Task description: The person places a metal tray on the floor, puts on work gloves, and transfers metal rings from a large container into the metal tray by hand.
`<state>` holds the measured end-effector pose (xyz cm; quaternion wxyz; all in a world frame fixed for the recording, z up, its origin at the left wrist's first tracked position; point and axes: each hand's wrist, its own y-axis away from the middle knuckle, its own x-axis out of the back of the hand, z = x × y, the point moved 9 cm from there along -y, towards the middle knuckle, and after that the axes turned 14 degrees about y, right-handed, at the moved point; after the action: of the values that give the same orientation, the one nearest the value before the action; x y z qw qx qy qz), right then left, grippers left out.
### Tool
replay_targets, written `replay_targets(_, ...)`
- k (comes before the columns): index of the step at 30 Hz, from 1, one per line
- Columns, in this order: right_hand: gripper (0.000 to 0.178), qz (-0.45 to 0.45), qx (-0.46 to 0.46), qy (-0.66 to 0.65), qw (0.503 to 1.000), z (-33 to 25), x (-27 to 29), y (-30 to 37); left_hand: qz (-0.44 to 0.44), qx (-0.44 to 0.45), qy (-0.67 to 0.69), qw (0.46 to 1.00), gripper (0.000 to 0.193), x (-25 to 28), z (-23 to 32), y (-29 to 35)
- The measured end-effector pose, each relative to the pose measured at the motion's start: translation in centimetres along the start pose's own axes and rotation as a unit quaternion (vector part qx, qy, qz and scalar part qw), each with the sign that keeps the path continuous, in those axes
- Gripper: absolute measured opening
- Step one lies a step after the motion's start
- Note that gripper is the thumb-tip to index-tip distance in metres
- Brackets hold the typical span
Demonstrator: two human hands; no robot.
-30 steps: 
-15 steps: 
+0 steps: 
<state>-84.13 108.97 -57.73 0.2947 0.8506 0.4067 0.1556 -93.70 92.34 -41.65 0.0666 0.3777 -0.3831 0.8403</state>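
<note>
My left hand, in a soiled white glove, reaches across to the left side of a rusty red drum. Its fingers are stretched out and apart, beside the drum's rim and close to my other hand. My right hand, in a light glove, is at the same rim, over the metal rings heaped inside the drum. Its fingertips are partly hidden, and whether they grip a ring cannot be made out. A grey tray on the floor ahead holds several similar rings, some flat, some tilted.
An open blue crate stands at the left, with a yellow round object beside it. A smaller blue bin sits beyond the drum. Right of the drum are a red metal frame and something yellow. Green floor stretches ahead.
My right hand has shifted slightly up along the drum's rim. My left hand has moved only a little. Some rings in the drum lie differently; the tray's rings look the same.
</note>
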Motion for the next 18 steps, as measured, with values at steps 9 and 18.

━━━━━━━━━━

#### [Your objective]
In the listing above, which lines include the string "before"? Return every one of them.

#### [Your response]
`<state>` holds the measured end-effector pose (xyz cm; quaternion wxyz; all in a world frame fixed for the recording, z up, its origin at the left wrist's first tracked position; point and axes: each hand's wrist, its own y-axis away from the middle knuckle, its own x-axis out of the back of the hand, z = x × y, the point moved 9 cm from there along -y, towards the middle knuckle, and after that the axes turned 14 degrees about y, right-handed, at the moved point; after the action: of the values that give the same orientation, the one nearest the value before the action; x y z qw qx qy qz), right then left, grippers left out.
- k (comes before the columns): index of the step at 30 Hz, from 1, one per line

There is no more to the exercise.